He also excelled in track and field; at one time he held the Florida High School high jump record, and also won two state Class A high jumping titles. As a basketball player he averaged 23 points and 10 rebounds per game.

==College career==
Harper accepted a football scholarship from the University of Tennessee. As a freshman, he appeared in 12 games as a backup wide receiver, making 15 receptions for 247 yards and one touchdown. He had a 45-yard touchdown reception in the second game against Colorado State University.
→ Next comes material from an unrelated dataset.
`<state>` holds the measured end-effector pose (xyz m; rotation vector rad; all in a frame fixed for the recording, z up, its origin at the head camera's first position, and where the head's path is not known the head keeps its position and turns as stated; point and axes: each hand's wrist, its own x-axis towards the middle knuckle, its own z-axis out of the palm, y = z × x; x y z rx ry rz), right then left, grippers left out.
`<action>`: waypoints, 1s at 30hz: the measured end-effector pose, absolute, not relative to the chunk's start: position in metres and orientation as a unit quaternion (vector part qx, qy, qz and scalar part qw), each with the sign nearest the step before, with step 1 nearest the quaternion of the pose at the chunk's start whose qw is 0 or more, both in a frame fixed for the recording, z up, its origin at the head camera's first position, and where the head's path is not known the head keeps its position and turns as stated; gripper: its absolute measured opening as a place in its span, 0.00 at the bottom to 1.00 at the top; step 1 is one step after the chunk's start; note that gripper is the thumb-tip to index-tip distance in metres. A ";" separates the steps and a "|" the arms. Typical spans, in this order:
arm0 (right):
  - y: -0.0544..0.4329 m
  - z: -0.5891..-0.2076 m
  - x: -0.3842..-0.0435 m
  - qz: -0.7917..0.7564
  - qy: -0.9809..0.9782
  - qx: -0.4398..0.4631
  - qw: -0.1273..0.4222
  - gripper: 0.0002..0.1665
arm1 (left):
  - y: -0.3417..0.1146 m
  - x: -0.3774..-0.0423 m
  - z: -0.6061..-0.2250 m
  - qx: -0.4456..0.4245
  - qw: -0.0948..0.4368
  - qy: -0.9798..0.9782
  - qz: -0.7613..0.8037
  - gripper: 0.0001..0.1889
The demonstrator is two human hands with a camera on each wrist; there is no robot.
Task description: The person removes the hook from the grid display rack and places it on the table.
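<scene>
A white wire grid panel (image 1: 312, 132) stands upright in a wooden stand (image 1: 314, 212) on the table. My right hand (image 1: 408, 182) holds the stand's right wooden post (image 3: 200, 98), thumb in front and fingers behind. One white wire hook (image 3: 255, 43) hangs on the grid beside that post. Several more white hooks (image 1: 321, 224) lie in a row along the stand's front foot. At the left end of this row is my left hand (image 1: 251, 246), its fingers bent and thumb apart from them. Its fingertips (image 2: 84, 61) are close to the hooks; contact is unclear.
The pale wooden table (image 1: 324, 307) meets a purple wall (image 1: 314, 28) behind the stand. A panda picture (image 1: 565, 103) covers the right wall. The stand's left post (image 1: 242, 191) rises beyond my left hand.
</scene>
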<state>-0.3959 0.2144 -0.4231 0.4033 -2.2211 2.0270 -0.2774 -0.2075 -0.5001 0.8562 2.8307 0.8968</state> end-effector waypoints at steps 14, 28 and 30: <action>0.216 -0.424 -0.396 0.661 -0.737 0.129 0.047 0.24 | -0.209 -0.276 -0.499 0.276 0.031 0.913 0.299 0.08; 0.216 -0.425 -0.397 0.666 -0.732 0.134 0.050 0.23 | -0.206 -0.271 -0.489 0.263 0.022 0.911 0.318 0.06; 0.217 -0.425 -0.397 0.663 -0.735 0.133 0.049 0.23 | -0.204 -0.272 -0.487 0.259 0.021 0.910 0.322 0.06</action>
As a sophomore, he was named a starter at wide receiver. He appeared in 11 games, posting 37 receptions for 487 yards and 5 touchdowns. In his first start in the fifth game against Washington State University, he set a school single-game record with 12 receptions.

As a junior, he appeared in 11 games, tallying 13 receptions for 246 yards and 2 touchdowns.
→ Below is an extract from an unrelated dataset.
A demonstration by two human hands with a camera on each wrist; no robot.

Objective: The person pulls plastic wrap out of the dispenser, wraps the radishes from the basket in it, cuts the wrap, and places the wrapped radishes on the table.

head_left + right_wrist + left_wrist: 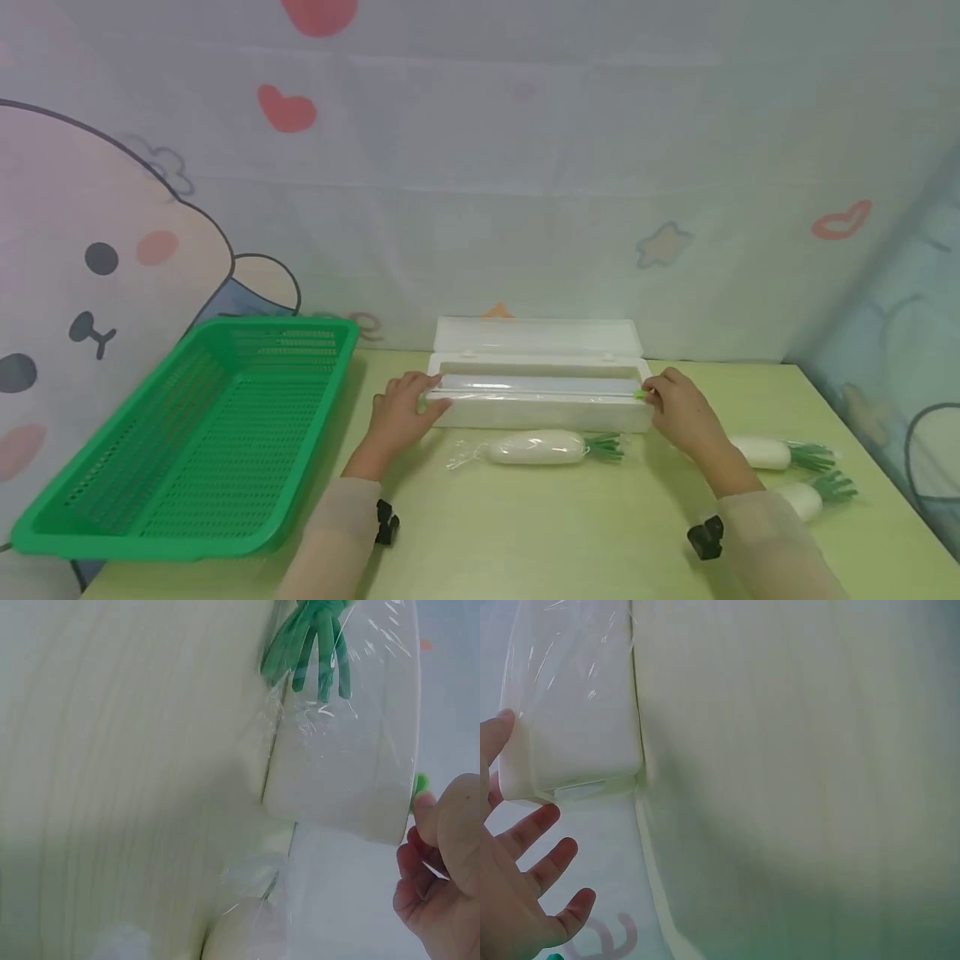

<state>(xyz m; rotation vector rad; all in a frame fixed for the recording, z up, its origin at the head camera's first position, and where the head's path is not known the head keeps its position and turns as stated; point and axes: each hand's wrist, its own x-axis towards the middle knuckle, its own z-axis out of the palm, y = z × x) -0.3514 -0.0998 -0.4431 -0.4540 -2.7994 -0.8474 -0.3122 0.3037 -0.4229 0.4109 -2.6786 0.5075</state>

As a senior, he earned All-Southeastern Conference Freshman First-team honors in 1987, and All-Southeastern Conference first-team honors in 1990. He was also the MVP of the 1991 Hula Bowl, and finished his NCAA football career with 103 receptions for 1,547 yards and 16 touchdowns.

He continued to excel in track and field, capturing the 1989 Southeastern Conference indoor high jump championship with a jump of 7 ft 2½in. He also anchored the University of Tennessee 4x100 and 4x400 meter relays.

==Professional career==

===Dallas Cowboys===
In the 1991 NFL draft, the Dallas Cowboys sought a receiving partner for starter Michael Irvin and selected Harper in the first round (12th overall). As a rookie, he caught 20 passes for 326 yards and one touchdown, helping Dallas finish 11–5, its first winning season since 1985. He missed the seventh game against the Cincinnati Bengals with a neck injury.
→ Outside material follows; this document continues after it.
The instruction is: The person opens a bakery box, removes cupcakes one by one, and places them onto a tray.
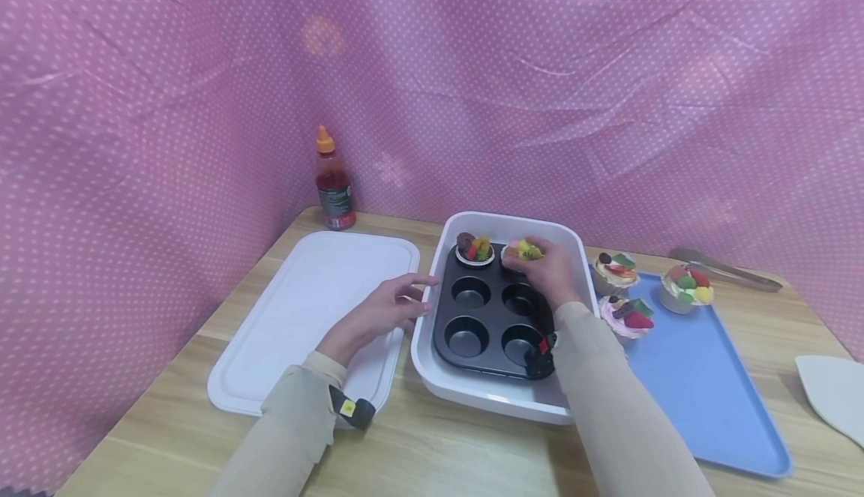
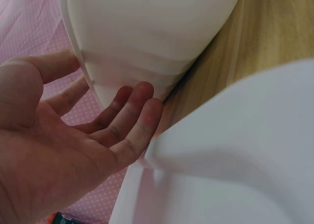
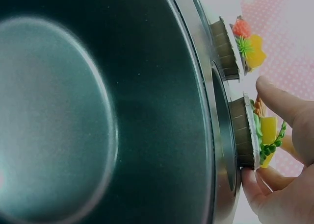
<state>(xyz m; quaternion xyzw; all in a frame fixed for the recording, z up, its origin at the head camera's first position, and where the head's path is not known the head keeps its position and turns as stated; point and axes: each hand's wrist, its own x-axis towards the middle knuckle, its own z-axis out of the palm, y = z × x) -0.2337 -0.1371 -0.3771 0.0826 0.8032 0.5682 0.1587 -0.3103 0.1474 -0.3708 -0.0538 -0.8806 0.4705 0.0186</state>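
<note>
A black muffin pan (image 1: 495, 315) lies inside a deep white bin (image 1: 472, 396). At the pan's far right cup, my right hand (image 1: 550, 268) holds a fruit-topped cupcake (image 1: 525, 250) between thumb and fingers. Seen from the right wrist, this cupcake (image 3: 245, 133) in its pleated cup sits tilted to that view at the hollow's mouth, fingertips against its lower side. A second cupcake (image 1: 475, 250) stands in the far left cup. My left hand (image 1: 381, 306) is at the bin's left side, its fingers loosely bent near the wall (image 2: 142, 33) and rim; firm contact is unclear.
Left of the bin lies a white lid (image 1: 313, 294), with a sauce bottle (image 1: 335, 190) behind it. To the right, a blue tray (image 1: 702, 384) bears several cupcakes (image 1: 686, 288) at its far end. Tongs (image 1: 725, 269) and a white board (image 1: 833, 396) lie farther right.
</note>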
In 1992, he rushed once for 15 yards and caught 35 passes for 562 yards and four touchdowns. He also recorded an interception at Denver Broncos when he, as an extra defender, picked off a Hail Mary by Tommy Maddox at the end of the first half. He probably had the signature play of his career during the NFC Championship against the San Francisco 49ers, catching a slant route for 70 yards, setting up the Cowboys on the 10-yard line and sealing the win. He also caught a 45-yard touchdown from quarterback Troy Aikman during the 52–17 victory over the Buffalo Bills in Super Bowl XXVII, after which he dunked the ball over the goal post crossbar.

===Tampa Bay Buccaneers===
On March 8, 1995, Harper signed a lucrative free agent contract with the Tampa Bay Buccaneers based on his big play ability and championship experience. Though he had a career-high 46 receptions for 633 yards and 2 touchdowns in his first season in Tampa, he was not able to live up to his free agent billing. He missed the first 3 games of the season because of a left sprained medial collateral ligament and a sprained left ankle he suffered in the first preseason game against the New York Jets. He clinched a 14–6 win in the fourth game against the Washington Redskins with a touchdown reception in the final 6 minutes. His best game came against the Cincinnati Bengals with 6 receptions for 117 yards and no touchdowns.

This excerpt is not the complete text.